Prompt:
Each line of the data should be duplicated precisely.

Data extracted from a collection:
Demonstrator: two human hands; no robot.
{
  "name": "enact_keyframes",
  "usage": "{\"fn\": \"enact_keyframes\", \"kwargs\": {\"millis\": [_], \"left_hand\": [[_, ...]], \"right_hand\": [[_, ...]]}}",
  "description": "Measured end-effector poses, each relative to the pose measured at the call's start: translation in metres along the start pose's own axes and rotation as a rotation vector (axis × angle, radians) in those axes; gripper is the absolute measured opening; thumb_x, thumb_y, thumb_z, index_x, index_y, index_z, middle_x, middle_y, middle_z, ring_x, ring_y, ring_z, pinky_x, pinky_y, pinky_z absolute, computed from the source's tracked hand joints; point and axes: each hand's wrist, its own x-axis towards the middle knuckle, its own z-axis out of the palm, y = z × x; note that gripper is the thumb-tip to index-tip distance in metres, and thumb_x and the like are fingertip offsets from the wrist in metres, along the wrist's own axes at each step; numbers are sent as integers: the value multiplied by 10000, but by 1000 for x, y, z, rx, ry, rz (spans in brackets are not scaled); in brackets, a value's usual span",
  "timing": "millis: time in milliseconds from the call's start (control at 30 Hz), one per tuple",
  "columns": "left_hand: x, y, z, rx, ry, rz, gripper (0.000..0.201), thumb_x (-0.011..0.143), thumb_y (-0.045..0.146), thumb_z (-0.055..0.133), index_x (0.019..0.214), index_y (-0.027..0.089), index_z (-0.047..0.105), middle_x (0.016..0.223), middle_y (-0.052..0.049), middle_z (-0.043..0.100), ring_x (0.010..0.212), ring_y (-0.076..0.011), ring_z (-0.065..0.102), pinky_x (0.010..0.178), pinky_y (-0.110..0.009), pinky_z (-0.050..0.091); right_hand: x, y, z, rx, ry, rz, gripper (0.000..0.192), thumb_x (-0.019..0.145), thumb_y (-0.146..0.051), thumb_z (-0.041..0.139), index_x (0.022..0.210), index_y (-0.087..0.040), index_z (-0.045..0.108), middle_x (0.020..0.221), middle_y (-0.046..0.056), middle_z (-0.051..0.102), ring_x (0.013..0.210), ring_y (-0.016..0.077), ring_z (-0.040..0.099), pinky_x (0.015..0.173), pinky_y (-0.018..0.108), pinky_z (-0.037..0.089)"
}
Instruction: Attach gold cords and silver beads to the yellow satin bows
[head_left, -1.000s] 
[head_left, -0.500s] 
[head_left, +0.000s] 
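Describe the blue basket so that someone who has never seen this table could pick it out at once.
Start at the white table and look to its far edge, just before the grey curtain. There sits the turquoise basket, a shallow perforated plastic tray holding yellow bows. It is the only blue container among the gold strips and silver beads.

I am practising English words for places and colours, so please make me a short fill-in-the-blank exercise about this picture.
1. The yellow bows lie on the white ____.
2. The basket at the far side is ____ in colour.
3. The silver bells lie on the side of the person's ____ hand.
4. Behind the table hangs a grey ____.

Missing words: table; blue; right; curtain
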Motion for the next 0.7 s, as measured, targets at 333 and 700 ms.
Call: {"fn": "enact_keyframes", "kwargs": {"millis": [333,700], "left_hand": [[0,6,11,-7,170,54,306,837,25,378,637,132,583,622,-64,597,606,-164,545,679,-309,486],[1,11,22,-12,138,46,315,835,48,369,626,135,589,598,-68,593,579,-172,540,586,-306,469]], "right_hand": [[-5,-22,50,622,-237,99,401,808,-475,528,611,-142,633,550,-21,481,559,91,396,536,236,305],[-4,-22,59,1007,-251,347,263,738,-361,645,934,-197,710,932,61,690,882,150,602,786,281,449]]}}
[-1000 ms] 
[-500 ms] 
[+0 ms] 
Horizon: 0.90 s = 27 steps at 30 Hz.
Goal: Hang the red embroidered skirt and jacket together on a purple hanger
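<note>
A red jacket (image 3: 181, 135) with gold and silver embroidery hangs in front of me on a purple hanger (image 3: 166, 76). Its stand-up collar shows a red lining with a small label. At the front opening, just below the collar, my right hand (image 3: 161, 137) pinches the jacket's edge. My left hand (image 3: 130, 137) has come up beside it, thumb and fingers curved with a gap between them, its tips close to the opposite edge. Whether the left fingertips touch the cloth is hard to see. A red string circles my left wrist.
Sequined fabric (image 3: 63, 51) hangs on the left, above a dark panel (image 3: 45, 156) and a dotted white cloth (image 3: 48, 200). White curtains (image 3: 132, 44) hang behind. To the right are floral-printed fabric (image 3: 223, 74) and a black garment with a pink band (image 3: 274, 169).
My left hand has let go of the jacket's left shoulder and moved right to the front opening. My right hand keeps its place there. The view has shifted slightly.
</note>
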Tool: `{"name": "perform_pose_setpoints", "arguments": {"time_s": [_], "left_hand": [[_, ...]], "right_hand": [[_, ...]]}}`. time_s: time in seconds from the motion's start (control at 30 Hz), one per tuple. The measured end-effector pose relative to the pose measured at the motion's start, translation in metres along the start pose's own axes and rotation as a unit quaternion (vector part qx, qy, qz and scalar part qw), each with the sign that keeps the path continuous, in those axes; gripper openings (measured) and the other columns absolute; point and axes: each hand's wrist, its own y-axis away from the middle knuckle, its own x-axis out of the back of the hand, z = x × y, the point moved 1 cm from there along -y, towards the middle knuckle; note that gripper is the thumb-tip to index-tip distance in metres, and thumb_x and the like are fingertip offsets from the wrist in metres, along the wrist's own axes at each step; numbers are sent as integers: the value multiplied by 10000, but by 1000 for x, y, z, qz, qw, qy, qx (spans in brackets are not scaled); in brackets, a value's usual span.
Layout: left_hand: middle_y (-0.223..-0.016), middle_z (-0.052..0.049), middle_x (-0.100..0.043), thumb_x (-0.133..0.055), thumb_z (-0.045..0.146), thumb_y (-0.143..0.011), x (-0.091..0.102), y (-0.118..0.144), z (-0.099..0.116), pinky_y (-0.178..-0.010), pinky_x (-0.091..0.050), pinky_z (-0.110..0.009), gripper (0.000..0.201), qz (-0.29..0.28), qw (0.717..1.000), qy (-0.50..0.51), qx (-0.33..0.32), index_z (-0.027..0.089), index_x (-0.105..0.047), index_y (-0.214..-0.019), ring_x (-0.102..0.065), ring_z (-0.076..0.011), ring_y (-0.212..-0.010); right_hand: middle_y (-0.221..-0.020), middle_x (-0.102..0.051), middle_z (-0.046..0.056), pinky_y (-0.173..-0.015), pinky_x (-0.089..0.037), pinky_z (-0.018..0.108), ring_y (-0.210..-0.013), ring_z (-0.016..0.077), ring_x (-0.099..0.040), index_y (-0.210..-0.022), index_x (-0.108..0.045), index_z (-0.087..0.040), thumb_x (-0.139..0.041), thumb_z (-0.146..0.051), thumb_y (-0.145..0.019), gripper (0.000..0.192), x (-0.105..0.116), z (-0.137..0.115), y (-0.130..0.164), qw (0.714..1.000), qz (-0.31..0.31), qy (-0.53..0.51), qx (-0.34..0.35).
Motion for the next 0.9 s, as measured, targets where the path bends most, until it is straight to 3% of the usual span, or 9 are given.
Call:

Solved exercise:
Demonstrator: two human hands; no robot.
{
  "name": "enact_keyframes",
  "usage": "{\"fn\": \"enact_keyframes\", \"kwargs\": {\"millis\": [_], \"left_hand\": [[_, ...]], \"right_hand\": [[_, ...]]}}",
  "description": "Measured end-effector poses, each relative to the pose measured at the call's start: translation in metres along the start pose's own axes and rotation as a rotation vector (axis × angle, radians) in those axes; gripper is the absolute measured opening; thumb_x, thumb_y, thumb_z, index_x, index_y, index_z, middle_x, middle_y, middle_z, ring_x, ring_y, ring_z, pinky_x, pinky_y, pinky_z absolute, computed from the source's tracked hand joints; point and axes: each hand's wrist, its own x-axis towards the middle knuckle, its own z-axis out of the palm, y = z × x; note that gripper is the thumb-tip to index-tip distance in metres, and thumb_x and the like are fingertip offsets from the wrist in metres, along the wrist's own axes at each step; numbers are sent as integers: the value multiplied by 10000, but by 1000 for x, y, z, rx, ry, rz (spans in brackets are not scaled); in brackets, a value's usual span",
  "timing": "millis: time in milliseconds from the call's start (control at 30 Hz), one per tuple",
  "columns": "left_hand: x, y, z, rx, ry, rz, gripper (0.000..0.201), thumb_x (-0.011..0.143), thumb_y (-0.045..0.146), thumb_z (-0.055..0.133), index_x (0.019..0.214), index_y (-0.027..0.089), index_z (-0.047..0.105), middle_x (0.016..0.223), middle_y (-0.052..0.049), middle_z (-0.043..0.100), ring_x (0.010..0.212), ring_y (-0.076..0.011), ring_z (-0.065..0.102), pinky_x (0.010..0.178), pinky_y (-0.110..0.009), pinky_z (-0.050..0.091); right_hand: x, y, z, rx, ry, rz, gripper (0.000..0.192), thumb_x (-0.019..0.145), thumb_y (-0.146..0.051), thumb_z (-0.041..0.139), index_x (0.022..0.210), index_y (-0.087..0.040), index_z (-0.045..0.108), middle_x (0.020..0.221), middle_y (-0.046..0.056), middle_z (-0.051..0.102), ring_x (0.013..0.210), ring_y (-0.016..0.077), ring_z (-0.040..0.099), pinky_x (0.015..0.173), pinky_y (-0.018..0.108), pinky_z (-0.037..0.089)"
}
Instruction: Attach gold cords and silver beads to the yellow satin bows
[head_left, -1.000s] 
[head_left, -0.500s] 
[head_left, +0.000s] 
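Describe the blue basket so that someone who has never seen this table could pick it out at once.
Start at the white table and look to its far edge, just before the grey curtain. There sits the turquoise basket, a shallow perforated plastic tray holding yellow bows. It is the only blue container among the gold strips and silver beads.

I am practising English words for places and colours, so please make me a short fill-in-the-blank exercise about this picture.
1. The yellow bows lie on the white ____.
2. The basket at the far side is ____ in colour.
3. The silver bells lie on the side of the person's ____ hand.
4. Behind the table hangs a grey ____.

Missing words: table; blue; right; curtain
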Motion for the next 0.7 s, as measured, targets at 333 and 700 ms.
Call: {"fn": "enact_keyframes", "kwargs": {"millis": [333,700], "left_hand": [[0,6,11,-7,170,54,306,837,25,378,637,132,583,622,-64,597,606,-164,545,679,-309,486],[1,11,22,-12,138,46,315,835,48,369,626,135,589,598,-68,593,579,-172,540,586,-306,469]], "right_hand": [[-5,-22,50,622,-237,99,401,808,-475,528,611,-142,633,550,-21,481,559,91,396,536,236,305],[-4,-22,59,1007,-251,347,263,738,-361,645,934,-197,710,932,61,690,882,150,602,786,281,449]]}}
[-1000 ms] 
[-500 ms] 
[+0 ms] 
Horizon: 0.90 s = 27 steps at 30 Hz.
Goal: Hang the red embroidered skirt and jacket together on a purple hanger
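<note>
A red jacket (image 3: 181, 135) with gold and silver embroidery hangs in front of me on a purple hanger (image 3: 166, 76). Its stand-up collar shows a red lining with a small label. At the front opening, just below the collar, my right hand (image 3: 161, 137) pinches the jacket's edge. My left hand (image 3: 130, 137) has come up beside it, thumb and fingers curved with a gap between them, its tips close to the opposite edge. Whether the left fingertips touch the cloth is hard to see. A red string circles my left wrist.
Sequined fabric (image 3: 63, 51) hangs on the left, above a dark panel (image 3: 45, 156) and a dotted white cloth (image 3: 48, 200). White curtains (image 3: 132, 44) hang behind. To the right are floral-printed fabric (image 3: 223, 74) and a black garment with a pink band (image 3: 274, 169).
My left hand has let go of the jacket's left shoulder and moved right to the front opening. My right hand keeps its place there. The view has shifted slightly.
</note>
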Tool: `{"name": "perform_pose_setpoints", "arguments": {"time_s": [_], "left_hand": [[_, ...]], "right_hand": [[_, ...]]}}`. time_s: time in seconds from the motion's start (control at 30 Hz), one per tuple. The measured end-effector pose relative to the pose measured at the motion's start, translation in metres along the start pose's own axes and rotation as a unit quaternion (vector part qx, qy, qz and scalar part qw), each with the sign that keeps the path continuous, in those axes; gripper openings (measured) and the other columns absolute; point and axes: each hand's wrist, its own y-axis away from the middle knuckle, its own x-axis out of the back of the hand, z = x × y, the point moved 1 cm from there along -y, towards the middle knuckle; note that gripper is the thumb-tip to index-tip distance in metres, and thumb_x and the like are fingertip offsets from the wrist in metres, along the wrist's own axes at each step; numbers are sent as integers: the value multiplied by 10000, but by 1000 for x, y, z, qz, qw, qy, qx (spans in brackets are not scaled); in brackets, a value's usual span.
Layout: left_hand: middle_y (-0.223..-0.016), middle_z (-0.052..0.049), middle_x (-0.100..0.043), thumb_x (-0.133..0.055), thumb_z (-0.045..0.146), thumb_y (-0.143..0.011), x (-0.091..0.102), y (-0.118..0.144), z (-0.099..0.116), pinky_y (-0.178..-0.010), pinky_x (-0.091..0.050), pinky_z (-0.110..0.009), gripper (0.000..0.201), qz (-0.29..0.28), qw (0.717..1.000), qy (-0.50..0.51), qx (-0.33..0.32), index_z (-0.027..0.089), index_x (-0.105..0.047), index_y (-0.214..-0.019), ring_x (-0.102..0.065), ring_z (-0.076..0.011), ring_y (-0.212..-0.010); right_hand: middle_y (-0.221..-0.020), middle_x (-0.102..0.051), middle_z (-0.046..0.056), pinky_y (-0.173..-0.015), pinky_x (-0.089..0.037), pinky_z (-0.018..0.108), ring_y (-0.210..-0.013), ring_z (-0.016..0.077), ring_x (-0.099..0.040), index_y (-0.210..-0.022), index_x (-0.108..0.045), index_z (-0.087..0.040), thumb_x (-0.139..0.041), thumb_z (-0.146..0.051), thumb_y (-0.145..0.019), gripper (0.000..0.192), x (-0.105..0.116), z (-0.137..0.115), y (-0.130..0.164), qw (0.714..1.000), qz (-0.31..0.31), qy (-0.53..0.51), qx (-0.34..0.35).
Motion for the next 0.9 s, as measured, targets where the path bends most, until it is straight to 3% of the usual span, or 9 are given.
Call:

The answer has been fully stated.